> [THE PROBLEM]
The answer is all of the entries below, repeated exactly and free of pictures.

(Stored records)
....................

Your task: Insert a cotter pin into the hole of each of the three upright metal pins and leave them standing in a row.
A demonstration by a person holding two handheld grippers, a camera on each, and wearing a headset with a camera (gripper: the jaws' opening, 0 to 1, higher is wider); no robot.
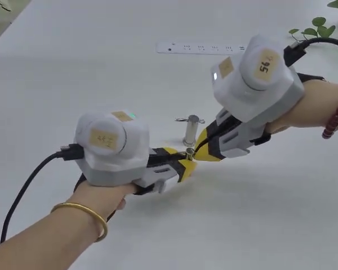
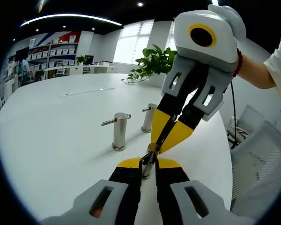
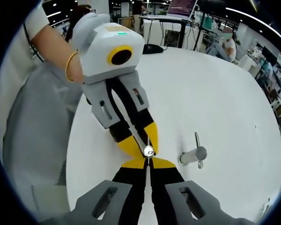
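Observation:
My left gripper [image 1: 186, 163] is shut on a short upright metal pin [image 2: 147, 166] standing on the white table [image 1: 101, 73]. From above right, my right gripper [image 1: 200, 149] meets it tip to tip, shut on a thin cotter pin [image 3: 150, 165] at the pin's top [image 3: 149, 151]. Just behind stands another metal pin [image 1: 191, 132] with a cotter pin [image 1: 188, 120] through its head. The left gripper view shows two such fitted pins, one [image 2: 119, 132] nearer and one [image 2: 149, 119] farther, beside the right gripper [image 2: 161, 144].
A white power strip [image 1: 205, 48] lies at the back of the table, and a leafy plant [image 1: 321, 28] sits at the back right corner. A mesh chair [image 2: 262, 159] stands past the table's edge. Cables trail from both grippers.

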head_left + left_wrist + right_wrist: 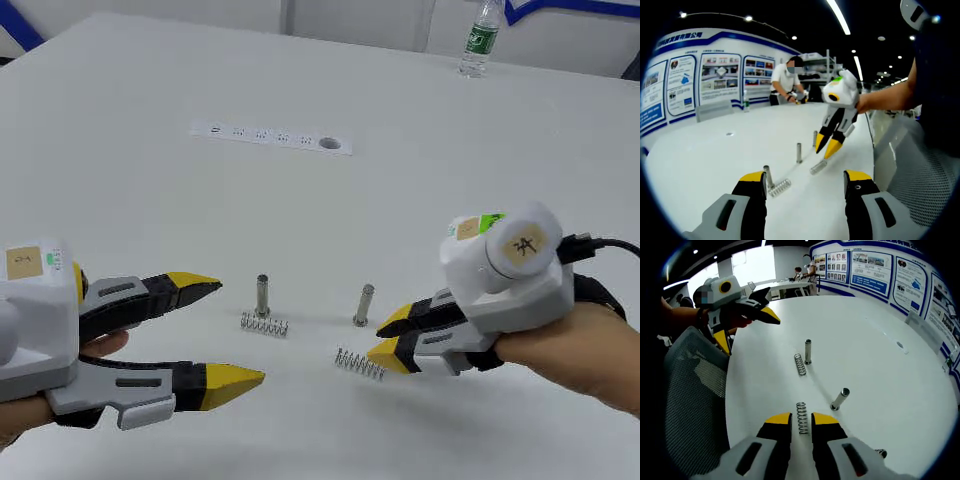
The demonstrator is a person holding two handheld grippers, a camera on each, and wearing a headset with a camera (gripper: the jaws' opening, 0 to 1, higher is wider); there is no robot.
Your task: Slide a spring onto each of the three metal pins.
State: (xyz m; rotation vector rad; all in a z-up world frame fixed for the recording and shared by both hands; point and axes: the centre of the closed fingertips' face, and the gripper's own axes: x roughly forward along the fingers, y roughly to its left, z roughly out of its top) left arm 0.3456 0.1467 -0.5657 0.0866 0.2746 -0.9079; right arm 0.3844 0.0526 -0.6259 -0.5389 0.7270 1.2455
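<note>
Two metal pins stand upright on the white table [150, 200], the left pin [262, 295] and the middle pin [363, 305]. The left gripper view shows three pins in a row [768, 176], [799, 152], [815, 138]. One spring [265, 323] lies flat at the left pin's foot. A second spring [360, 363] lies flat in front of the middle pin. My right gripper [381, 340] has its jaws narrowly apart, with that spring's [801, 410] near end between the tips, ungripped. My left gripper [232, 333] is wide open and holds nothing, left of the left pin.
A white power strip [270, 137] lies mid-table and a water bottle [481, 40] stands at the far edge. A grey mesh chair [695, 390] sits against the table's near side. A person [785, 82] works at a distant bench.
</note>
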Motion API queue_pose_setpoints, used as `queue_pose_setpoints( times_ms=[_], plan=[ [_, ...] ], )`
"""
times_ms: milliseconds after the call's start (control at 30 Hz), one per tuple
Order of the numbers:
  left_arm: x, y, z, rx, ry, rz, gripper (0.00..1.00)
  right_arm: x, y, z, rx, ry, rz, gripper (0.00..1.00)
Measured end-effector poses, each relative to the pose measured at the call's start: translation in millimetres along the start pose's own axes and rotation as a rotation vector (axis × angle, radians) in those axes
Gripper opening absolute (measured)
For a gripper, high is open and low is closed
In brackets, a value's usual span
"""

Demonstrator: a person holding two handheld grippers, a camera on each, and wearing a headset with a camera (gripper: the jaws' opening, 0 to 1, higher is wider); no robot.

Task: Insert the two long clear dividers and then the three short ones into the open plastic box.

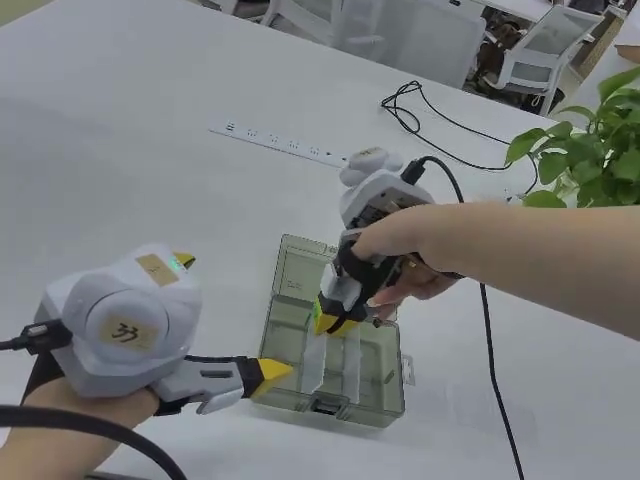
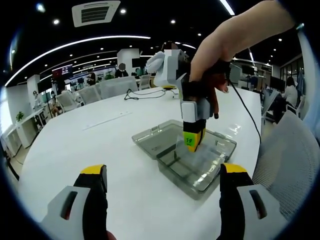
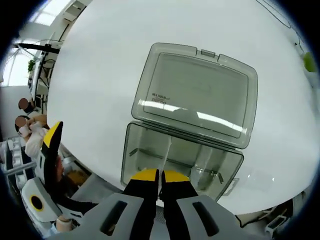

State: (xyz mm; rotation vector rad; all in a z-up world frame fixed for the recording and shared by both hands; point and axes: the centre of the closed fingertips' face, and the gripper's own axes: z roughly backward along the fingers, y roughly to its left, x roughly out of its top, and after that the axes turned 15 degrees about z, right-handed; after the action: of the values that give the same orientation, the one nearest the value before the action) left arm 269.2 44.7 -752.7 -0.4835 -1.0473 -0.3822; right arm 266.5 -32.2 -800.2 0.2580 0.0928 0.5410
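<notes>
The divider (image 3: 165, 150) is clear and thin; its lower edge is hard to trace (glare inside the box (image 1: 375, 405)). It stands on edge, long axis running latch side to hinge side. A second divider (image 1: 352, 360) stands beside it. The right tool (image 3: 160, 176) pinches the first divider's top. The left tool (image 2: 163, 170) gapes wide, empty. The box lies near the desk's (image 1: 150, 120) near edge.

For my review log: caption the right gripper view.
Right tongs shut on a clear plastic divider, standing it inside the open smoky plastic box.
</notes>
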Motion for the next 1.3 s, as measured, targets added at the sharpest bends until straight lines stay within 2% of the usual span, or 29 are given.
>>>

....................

> [RESPONSE FOR THIS EXERCISE]
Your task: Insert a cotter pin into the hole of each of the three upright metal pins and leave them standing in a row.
A demonstration by a person holding two handheld grippers, a camera on each, and wearing a headset with a camera (gripper: the jaws' opening, 0 to 1, higher is wider); no robot.
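Observation:
My left gripper [image 1: 186, 163] is shut on a short upright metal pin [image 2: 147, 166] standing on the white table [image 1: 101, 73]. From above right, my right gripper [image 1: 200, 149] meets it tip to tip, shut on a thin cotter pin [image 3: 150, 165] at the pin's top [image 3: 149, 151]. Just behind stands another metal pin [image 1: 191, 132] with a cotter pin [image 1: 188, 120] through its head. The left gripper view shows two such fitted pins, one [image 2: 119, 132] nearer and one [image 2: 149, 119] farther, beside the right gripper [image 2: 161, 144].
A white power strip [image 1: 205, 48] lies at the back of the table, and a leafy plant [image 1: 321, 28] sits at the back right corner. A mesh chair [image 2: 262, 159] stands past the table's edge. Cables trail from both grippers.
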
head_left + left_wrist + right_wrist: 
The demonstrator is a person holding two handheld grippers, a camera on each, and wearing a headset with a camera (gripper: the jaws' opening, 0 to 1, higher is wider); there is no robot.
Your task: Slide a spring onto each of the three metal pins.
State: (xyz m; rotation vector rad; all in a z-up world frame fixed for the recording and shared by both hands; point and axes: the centre of the closed fingertips' face, and the gripper's own axes: x roughly forward along the fingers, y roughly to its left, z roughly out of its top) left arm 0.3456 0.1467 -0.5657 0.0866 0.2746 -0.9079; right arm 0.3844 0.0526 -0.6259 -0.5389 0.7270 1.2455
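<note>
Two metal pins stand upright on the white table [150, 200], the left pin [262, 295] and the middle pin [363, 305]. The left gripper view shows three pins in a row [768, 176], [799, 152], [815, 138]. One spring [265, 323] lies flat at the left pin's foot. A second spring [360, 363] lies flat in front of the middle pin. My right gripper [381, 340] has its jaws narrowly apart, with that spring's [801, 410] near end between the tips, ungripped. My left gripper [232, 333] is wide open and holds nothing, left of the left pin.
A white power strip [270, 137] lies mid-table and a water bottle [481, 40] stands at the far edge. A grey mesh chair [695, 390] sits against the table's near side. A person [785, 82] works at a distant bench.
</note>
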Motion API queue_pose_setpoints, used as `queue_pose_setpoints( times_ms=[_], plan=[ [_, ...] ], )`
"""
times_ms: milliseconds after the call's start (control at 30 Hz), one per tuple
Order of the numbers:
  left_arm: x, y, z, rx, ry, rz, gripper (0.00..1.00)
  right_arm: x, y, z, rx, ry, rz, gripper (0.00..1.00)
Measured end-effector poses, each relative to the pose measured at the call's start: translation in millimetres along the start pose's own axes and rotation as a rotation vector (axis × angle, radians) in those axes
Gripper opening absolute (measured)
For a gripper, high is open and low is closed
In brackets, a value's usual span
"""

Demonstrator: a person holding two handheld grippers, a camera on each, and wearing a headset with a camera (gripper: the jaws' opening, 0 to 1, higher is wider); no robot.

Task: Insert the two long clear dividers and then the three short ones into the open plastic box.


State: (xyz mm; rotation vector rad; all in a z-up world frame fixed for the recording and shared by both hands; point and axes: the centre of the closed fingertips' face, and the gripper's own axes: z roughly backward along the fingers, y roughly to its left, x roughly out of its top, and after that the axes turned 15 degrees about z, right-handed; after the action: of the values that give the same orientation, the one nearest the value before the action) left arm 269.2 44.7 -752.7 -0.4835 -1.0473 -0.3822; right arm 266.5 -32.2 -800.2 0.2580 0.0928 0.5410
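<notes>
The divider (image 3: 165, 150) is clear and thin; its lower edge is hard to trace (glare inside the box (image 1: 375, 405)). It stands on edge, long axis running latch side to hinge side. A second divider (image 1: 352, 360) stands beside it. The right tool (image 3: 160, 176) pinches the first divider's top. The left tool (image 2: 163, 170) gapes wide, empty. The box lies near the desk's (image 1: 150, 120) near edge.

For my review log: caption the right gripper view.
Right tongs shut on a clear plastic divider, standing it inside the open smoky plastic box.
</notes>
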Motion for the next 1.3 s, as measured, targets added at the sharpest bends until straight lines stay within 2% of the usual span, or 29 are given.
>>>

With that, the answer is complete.